Космос внутри. Рецензия на фильм "Время первых"

 

Это фильм о первом выходе человека в открытый космос — о полете "Восхода–2" (космонавты Павел Беляев и Алексей Леонов) в 1965 году. Снимать кино про космос в любом случае лучше, чем про очередную войну. Если учесть, что всего у нас около 120 космонавтов, тут широкое поле, но понятно, что дальше такое кино превратится в рутину. Первым таким фильмом стал "Гагарин. Первые в космосе" (2013) режиссера Павла Пархоменко — это поразительная история, поскольку фильм вообще не имел никакой прокатной судьбы. Проблема в том, что снимать байопик в условиях, когда ты связан по рукам и ногам множеством ограничений — от контроля близких родственников до, что называется, диктата самого культа первого космонавта, — крайне сложно. Невозможно сделать вообще что–то, кроме панегирика, а такое современный зритель смотреть не будет, даже про всеми любимого героя.
Авторы "Времени первых" учли эту ошибку и делали акцент не столько на величии подвига, сколько на экшене, на тех опасностях, с которыми столкнулся экипаж в полете. А этого хватало — семь внештатных ситуаций, выражаясь языком плаката, а попросту говоря — семь раз экипаж был на краю гибели. Этот ритм в кино — от одной опасности к другой — авторы выдержали почти образцово, вот это "все пошло не так с самого начала" — одна из самых ходовых схем Голливуда.
Политическая подоплека того, что "все пошло не так", не скрывается: генсек Брежнев подгоняет военных и конструкторов, а те — космонавтов. Все делается в спешке, бегом, наспех — только для того, чтобы "успеть выйти в космос раньше американцев". И хотя фильм не назовешь диссидентским, сама нелепость этой гонки становится понятной зрителю. Даже космонавты — проверенные советские люди — между собой это обсуждают. И даже во фразе, которую повторяет Беляев (Константин Хабенский): "Как родина скажет", — чувствуется горький фатализм, а вовсе не бравада. Евгений Миронов (Алексей Леонов) является его противоположностью: сдержанный оптимизм и смекалка. Эти актеры впервые играют в ансамбле, и авторы даже честно пытаются найти между ними какой–нибудь "конфликт" (нельзя же без конфликта), но это выходит несколько натужно, и спорить им особенно не о чем.

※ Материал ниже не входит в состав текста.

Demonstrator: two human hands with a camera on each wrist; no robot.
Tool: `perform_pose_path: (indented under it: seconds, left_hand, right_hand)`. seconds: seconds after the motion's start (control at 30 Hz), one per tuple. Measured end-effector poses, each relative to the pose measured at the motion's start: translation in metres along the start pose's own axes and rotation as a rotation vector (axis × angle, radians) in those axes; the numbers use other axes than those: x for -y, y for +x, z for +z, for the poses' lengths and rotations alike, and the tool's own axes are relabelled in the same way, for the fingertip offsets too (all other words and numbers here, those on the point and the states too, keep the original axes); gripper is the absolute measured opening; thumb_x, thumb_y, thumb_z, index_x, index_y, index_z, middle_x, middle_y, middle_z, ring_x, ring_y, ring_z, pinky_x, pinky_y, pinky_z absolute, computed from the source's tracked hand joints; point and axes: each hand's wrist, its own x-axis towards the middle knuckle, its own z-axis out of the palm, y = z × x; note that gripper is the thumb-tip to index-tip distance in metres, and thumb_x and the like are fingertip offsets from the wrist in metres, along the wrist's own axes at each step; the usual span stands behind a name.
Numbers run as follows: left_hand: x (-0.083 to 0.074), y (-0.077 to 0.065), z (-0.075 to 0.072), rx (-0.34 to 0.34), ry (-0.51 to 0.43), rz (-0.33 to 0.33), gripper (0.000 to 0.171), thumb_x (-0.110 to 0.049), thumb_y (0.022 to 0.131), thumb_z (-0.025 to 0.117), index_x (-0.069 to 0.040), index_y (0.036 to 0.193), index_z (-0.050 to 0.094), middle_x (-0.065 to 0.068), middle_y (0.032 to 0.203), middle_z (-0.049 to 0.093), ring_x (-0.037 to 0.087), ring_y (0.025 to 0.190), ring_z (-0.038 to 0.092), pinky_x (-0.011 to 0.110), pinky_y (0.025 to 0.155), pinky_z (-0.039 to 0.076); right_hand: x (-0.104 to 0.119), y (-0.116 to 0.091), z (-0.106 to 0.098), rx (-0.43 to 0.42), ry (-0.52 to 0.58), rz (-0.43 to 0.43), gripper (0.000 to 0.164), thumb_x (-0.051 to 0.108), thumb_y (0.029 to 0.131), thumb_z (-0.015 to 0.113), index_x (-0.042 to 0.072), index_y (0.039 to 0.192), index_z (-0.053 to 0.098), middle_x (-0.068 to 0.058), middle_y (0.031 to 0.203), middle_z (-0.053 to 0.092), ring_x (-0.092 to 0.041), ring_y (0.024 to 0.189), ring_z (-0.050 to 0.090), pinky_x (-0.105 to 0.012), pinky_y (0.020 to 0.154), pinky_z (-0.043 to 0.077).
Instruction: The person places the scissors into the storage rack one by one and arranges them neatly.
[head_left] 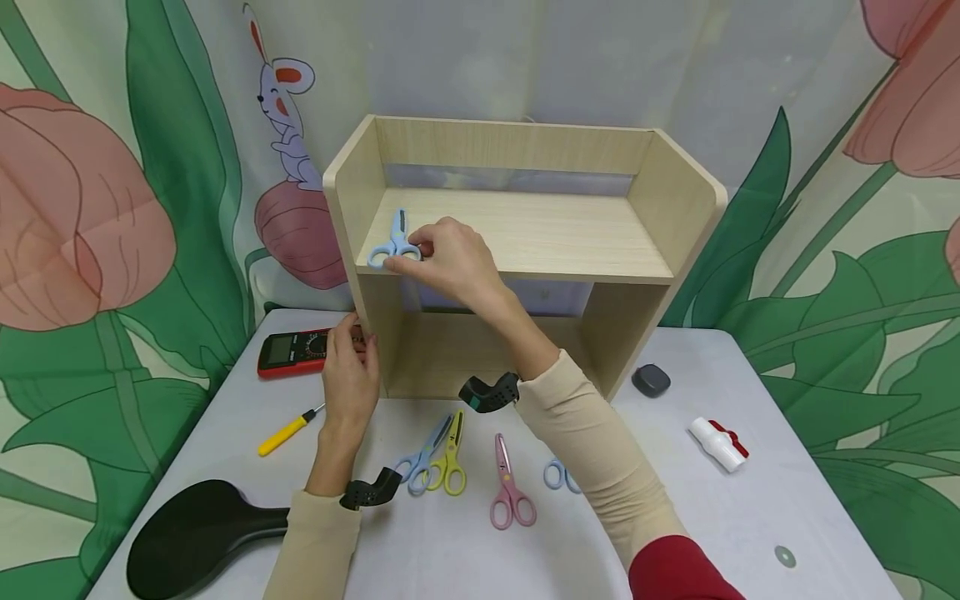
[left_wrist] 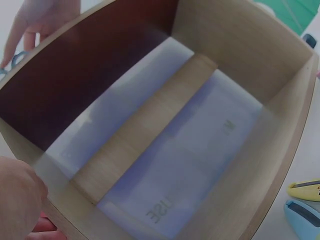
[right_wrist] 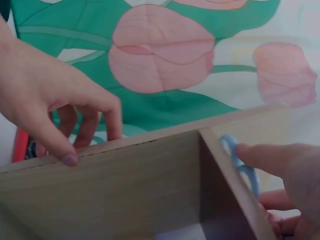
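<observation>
Blue scissors (head_left: 398,237) pinched in the right hand (head_left: 455,257) at the left end of the upper shelf (head_left: 525,233), side panel (head_left: 362,185) gripped in the left hand (head_left: 351,379): apparently a setting-down step, next calling for gentle release.

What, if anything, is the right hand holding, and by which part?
The right hand holds the light-blue scissors, gripped at the ring handles, blades pointing away from the person.

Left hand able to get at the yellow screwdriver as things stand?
Probably yes: the left hand is nearby, touching the side of the shelf unit, and nothing visible stands between it and the yellow screwdriver.
</observation>
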Motion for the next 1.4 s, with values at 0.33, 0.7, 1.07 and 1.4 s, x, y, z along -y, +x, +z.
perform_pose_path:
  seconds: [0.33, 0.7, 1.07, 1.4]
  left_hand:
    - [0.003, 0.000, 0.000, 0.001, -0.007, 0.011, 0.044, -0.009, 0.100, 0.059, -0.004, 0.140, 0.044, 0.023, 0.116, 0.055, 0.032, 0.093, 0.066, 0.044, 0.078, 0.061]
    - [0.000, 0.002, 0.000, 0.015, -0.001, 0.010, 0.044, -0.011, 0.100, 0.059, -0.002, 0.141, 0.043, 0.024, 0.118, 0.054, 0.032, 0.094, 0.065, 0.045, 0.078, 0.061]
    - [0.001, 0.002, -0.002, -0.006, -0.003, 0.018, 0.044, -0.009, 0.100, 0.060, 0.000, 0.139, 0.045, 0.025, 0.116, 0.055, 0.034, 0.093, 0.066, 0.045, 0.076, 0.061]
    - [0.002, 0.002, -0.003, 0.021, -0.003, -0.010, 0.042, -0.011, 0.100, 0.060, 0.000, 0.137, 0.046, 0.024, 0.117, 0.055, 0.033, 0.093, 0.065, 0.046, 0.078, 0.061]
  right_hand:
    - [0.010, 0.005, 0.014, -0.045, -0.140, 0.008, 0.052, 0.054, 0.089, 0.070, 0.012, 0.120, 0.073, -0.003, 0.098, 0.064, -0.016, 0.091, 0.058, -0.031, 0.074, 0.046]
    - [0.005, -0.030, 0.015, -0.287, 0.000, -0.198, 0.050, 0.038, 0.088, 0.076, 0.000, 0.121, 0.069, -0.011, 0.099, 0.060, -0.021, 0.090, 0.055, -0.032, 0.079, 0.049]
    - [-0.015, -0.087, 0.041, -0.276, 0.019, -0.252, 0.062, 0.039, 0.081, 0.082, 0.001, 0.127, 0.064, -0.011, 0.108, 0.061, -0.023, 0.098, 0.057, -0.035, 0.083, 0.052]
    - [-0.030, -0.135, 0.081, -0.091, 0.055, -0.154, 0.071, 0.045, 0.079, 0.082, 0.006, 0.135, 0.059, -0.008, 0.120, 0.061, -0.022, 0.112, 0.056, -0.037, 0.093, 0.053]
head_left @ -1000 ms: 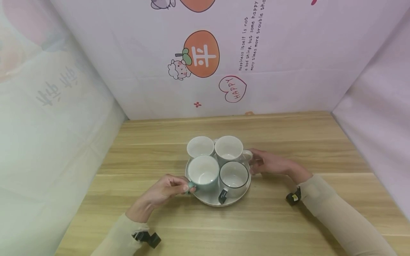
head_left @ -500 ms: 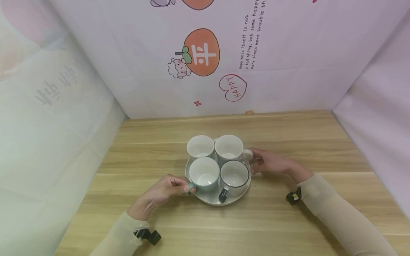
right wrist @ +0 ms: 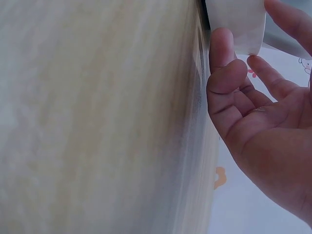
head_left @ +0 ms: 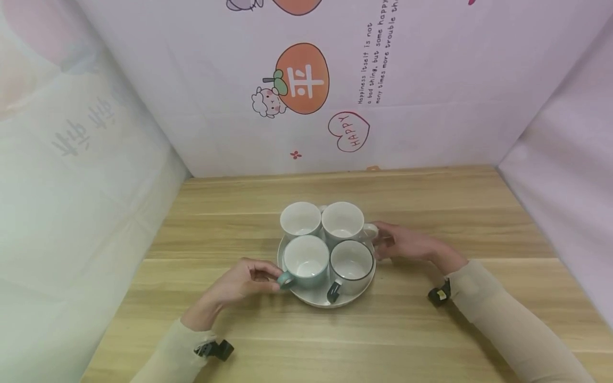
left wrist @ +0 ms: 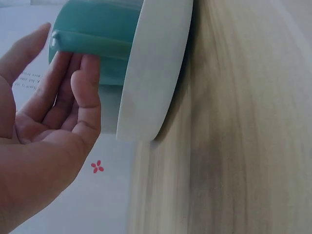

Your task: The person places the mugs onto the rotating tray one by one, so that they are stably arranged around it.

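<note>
A round white plate (head_left: 320, 304) bears several mugs standing upright close together. Front left is a teal mug (head_left: 311, 281) with a white inside, its handle (head_left: 286, 280) pointing left. My left hand (head_left: 246, 284) is at that handle; in the left wrist view its fingertips (left wrist: 90, 66) touch the handle while the thumb stands away from it. A dark-rimmed mug (head_left: 354, 284) with a black handle sits front right. Behind are two white mugs, one left (head_left: 300, 219) and one right (head_left: 342, 221). My right hand (head_left: 402, 242) rests its fingertips (right wrist: 222, 46) against the plate's right side.
The plate stands on a wood-grain tabletop (head_left: 383, 340). A printed white cloth (head_left: 215, 106) hangs behind the table, with more cloth on the left (head_left: 86, 213) and right (head_left: 570, 149). Each wrist wears a small black device.
The left thumb has come off the teal mug's handle, and that hand has drawn slightly left. The teal mug has shifted slightly right on the plate. The right hand stays put.
</note>
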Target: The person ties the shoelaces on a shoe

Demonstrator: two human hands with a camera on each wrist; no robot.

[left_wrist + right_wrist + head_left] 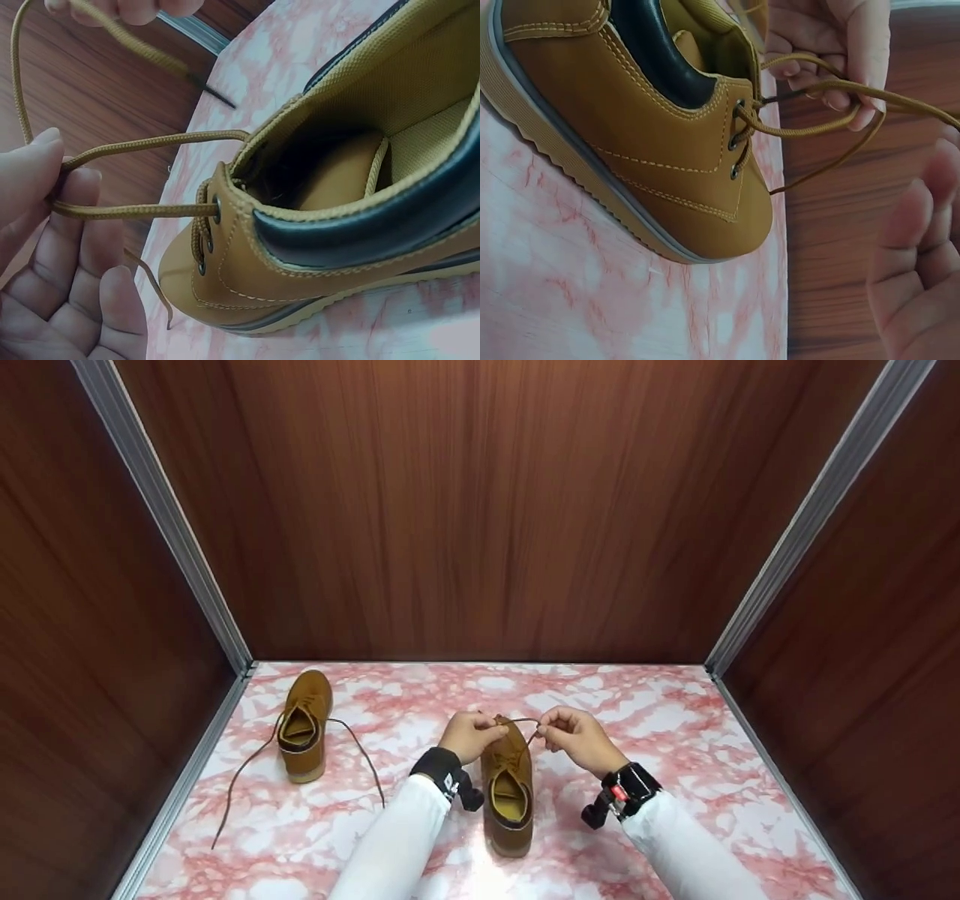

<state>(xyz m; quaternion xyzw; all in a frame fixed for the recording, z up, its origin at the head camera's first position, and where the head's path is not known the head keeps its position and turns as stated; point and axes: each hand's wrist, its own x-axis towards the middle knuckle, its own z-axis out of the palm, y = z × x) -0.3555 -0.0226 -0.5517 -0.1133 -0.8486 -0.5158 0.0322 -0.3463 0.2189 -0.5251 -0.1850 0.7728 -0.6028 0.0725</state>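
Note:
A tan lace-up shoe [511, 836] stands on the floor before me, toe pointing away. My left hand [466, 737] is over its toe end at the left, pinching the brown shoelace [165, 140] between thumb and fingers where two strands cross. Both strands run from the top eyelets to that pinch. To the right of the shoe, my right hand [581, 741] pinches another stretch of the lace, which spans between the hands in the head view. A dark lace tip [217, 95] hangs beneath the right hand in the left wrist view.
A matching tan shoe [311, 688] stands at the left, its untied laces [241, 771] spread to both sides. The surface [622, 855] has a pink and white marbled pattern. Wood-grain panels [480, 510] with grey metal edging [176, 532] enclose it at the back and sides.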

Зато тут есть другой конфликт. Даже помимо воли авторов выходит, что космонавт, особенно первого призыва, — заложник и идеологии, и гонки вооружений, и противостояния с Западом. Ценность человеческой жизни на этом фоне мало что значит. И получается, что каждый такой полет — не просто борьба за первенство в космосе, но и борьба за первенство личности, человека в условиях безжалостного государственного механизма. Причем парадоксально: у космонавта шансов тут больше, чем у любого советского человека, поскольку с ним все–таки вынуждены считаться, даже учитывать какие–то человеческие тонкости. 1960–е — это еще и оттепель, и государственная машина, привыкшая распоряжаться человеческими винтиками, может быть, впервые за всю свою историю дает сбой.
Весь этот советский космос — это еще и история о том, как система, вопреки своей природе, вынуждена считаться с человеком. И вот эта тонкая грань утверждения человечности — в противовес бездушию механизмов — может быть, и есть самое главное в фильме, а вовсе не спецэффекты с выходом в космос. По крайней мере, внутри человека тоже обнаруживается какой–то космос, и мы его также можем наблюдать.